Open 0ffa5ce0-07b2-47b7-90fe-79403f0626b8 opened 9 years ago
Currently, the regex in TimeRE enforces the numeric ranges. For example: 'm': r"(?P\<m>1[0-2]|0[1-9]|[1-9])",
As a result, an invalid month will cause an generic regex error: ValueError: time data '2015/16/5' does not match format '%Y/%m/%d'
However, if we relax the regex to not check the range and allow datetime to handle it: 'm': r"(?P\<m>\d{1,2})"
The error will be handle in datetime instead and the error will be much more helpful: ValueError: month must be in 1..12
Please consider relaxing the regex for numeric ranges in _strptime.TimeRE.
Do realize that the strptime code is shared with time.strptime() and so this change would have to make sense in both contexts.
This change can also only happen in Python 3.6 because it is backwards-incompatible due to people potentially already catching the previous exception.
And it does not make sense for time, since time.strptime does no additional validation, it just returns the result returned by _strptime.
I'm not sure what format I'm supposed to provide the test in.
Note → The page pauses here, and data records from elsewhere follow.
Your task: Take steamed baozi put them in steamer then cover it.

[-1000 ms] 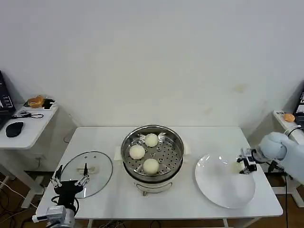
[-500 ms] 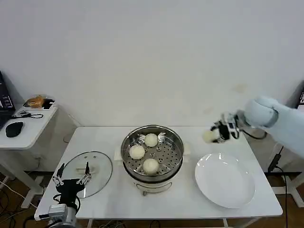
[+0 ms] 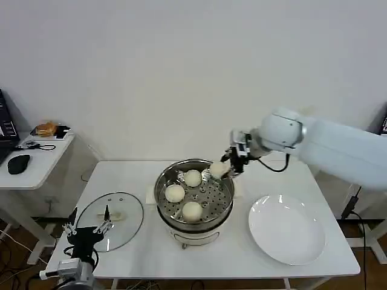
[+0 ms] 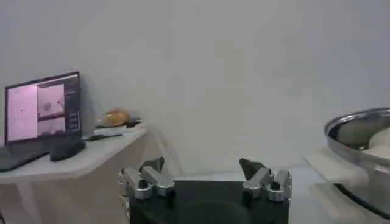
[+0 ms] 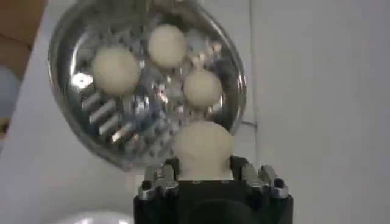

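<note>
Right arm stretched across, right gripper (image 3: 226, 165) raised, fingers clamped on a load, left gripper (image 3: 86, 231) parked low at the near left, fingers spread apart.

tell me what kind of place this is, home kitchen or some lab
Most likely a lab or test room, not a home kitchen: a bare white wall, a plain white table holding just the steamer, cover and white plate, and a side desk with a laptop and mouse.

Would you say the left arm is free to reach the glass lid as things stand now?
Probably yes. The left gripper hovers open at the near edge of the cover, which lies flat on the table with nothing on it and its handle exposed.
</note>
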Controlling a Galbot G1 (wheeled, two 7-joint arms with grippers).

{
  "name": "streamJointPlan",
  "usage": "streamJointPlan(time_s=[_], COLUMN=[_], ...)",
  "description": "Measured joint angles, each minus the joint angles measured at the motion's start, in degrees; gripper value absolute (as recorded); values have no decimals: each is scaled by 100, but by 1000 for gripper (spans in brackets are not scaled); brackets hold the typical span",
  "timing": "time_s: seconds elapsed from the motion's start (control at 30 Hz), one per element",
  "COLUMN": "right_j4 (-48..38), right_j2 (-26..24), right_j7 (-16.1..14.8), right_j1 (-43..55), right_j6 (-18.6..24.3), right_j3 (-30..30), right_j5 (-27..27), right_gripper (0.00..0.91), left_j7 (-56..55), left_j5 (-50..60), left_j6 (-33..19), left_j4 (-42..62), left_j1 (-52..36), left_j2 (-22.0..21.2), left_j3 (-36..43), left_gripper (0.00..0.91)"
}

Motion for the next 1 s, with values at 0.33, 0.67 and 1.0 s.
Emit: streamJointPlan(time_s=[0.33,0.67,1.0], right_j4=[-346,-660,-855], right_j2=[380,633,800], right_j7=[246,336,378], right_j1=[-381,-654,-820], right_j6=[-404,-531,-563], right_j3=[-139,-134,-131], right_j5=[160,112,-2], right_gripper=[574,574,595], left_j7=[0,3,8], left_j5=[-31,-46,-61], left_j6=[2,2,-8], left_j4=[38,82,97], left_j1=[-14,-27,-14], left_j2=[44,65,63], left_j3=[-56,-56,-85], left_gripper=[907,907,907])
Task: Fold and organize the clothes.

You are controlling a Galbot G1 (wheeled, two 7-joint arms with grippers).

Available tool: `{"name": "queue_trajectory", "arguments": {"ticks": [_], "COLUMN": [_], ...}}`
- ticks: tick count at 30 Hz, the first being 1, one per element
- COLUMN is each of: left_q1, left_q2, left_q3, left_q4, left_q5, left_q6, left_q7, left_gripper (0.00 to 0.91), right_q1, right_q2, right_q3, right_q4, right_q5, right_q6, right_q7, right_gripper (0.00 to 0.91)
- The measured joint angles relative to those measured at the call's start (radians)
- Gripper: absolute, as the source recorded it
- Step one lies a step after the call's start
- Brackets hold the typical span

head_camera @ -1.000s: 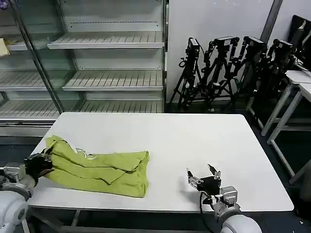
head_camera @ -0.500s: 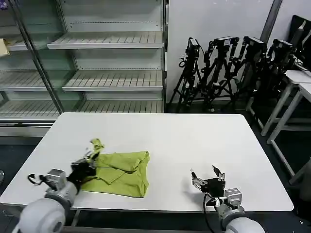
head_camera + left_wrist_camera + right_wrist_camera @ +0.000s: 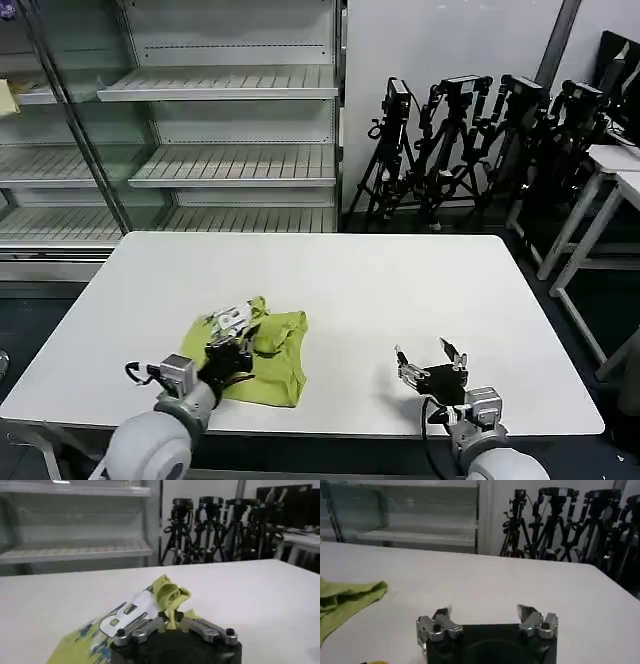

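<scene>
The premises present as a robotics test lab or studio: a plain white tabletop [image 3: 400,290], bare retail-style shelving [image 3: 220,130] behind it, and a row of black camera tripods [image 3: 470,150] against the wall.

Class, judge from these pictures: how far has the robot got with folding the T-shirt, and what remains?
Done: the lime T-shirt is already a compact bundle near the table front edge. In hand: the left tool is shut on a bunched edge of fabric, lifted over the bundle. The right tool hovers open over bare tabletop, apart from the shirt. Left: lay that edge down, release, and tidy the uneven bundle.
</scene>
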Motion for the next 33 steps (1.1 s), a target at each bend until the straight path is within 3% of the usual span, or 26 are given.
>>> {"name": "queue_trajectory", "arguments": {"ticks": [13,14,22,33], "left_q1": [-0.044,-0.047,-0.066,-0.056], "left_q2": [-0.028,-0.031,-0.047,-0.048], "left_q3": [0.068,0.071,0.087,0.056], "left_q4": [0.026,0.029,0.050,0.004], "left_q5": [-0.001,-0.001,0.010,0.009], "left_q6": [0.001,0.001,-0.006,-0.085], "left_q7": [-0.017,-0.017,-0.017,0.008], "left_gripper": [0.010,0.907,0.907,0.907], "right_q1": [-0.006,-0.007,-0.013,-0.005], "right_q2": [0.006,0.005,0.006,0.007], "right_q3": [0.007,0.009,0.013,0.004], "right_q4": [0.008,0.009,0.012,0.012], "right_q5": [-0.006,-0.006,-0.006,-0.005], "right_q6": [-0.001,-0.001,0.000,0.001], "right_q7": [0.000,0.000,-0.001,-0.002], "right_gripper": [0.907,0.907,0.907,0.907]}}
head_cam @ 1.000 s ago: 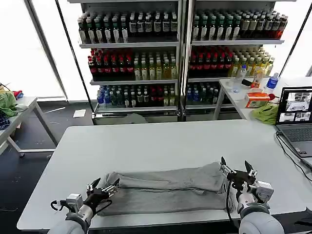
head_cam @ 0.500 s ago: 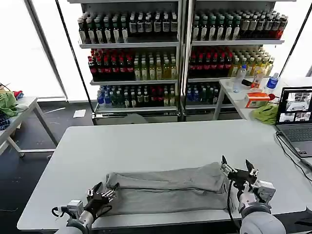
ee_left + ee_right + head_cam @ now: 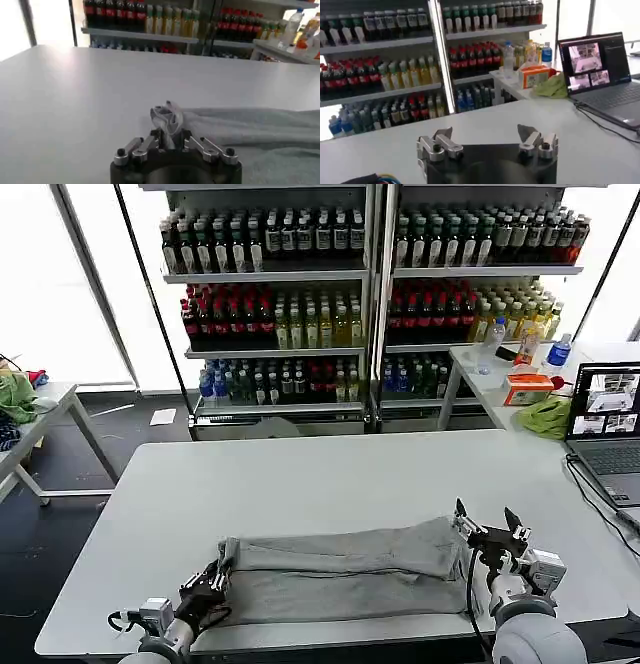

I attached a file that has the diff of the changes I made, and how the error message is changed (and improved!) in both datetime and time.
A unit test in test_strptime.
I also commented on python/issues-test-cpython#26215 ( https://github.com/python/cpython/pull/26215 ), but for posterity, I'll note a few things:
It seems that (and this may have changed since 2015), _strptime._strptime
now has a stage that (unconditionally?) constructs a temporary datetime_date
, which means it does do this particular validation in both time.strptime
and datetime.strptime
. That said, both flavors of strptime
are way slower than I'd like them to be, and constructing an unnecessary date
/datetime
is a pretty good way to slow down your function, so if we ever go around optimizing this function, that may be one of the first bits on the chopping block.
The logic for strptime
is very complicated and it's very hard to test the full input space of the function (particularly since we're not using property tests (yet)...). This makes me somewhat uneasy about moving the validation stage from the beginning of the function (in parsing the regular expression) to the very end of the function (in the datetime constructor).
It's probably safe to do so, but it may also be worth exploring the possibility of validating this directly in _strptime
(possibly immediately after the string is parsed by the regex), and raising a cleaner error message on failure.
Probably not worth spending a ton of time on that compared to improving the testing around this so that we can feel confident making changes under the hood. .strptime
is really quite slow, and I wouldn't be surprised if we pulled out its guts and replaced most of the regex stuff with a fast C parser at some point in the future. Having good tests will both give us confidence to make this change (and that making this change won't lead to regressions in the future) and help with any future project to replace _strptime._strptime
with a faster version, so I'd say that's the most important thing to do here.
Can we close the ticket? It doesn't sound like we're going to go with anything like this approach.
If there's a good place to record the general ambitions (better strptime tests, more clear strptime errors), that would be good, but I don't think we use tickets for that.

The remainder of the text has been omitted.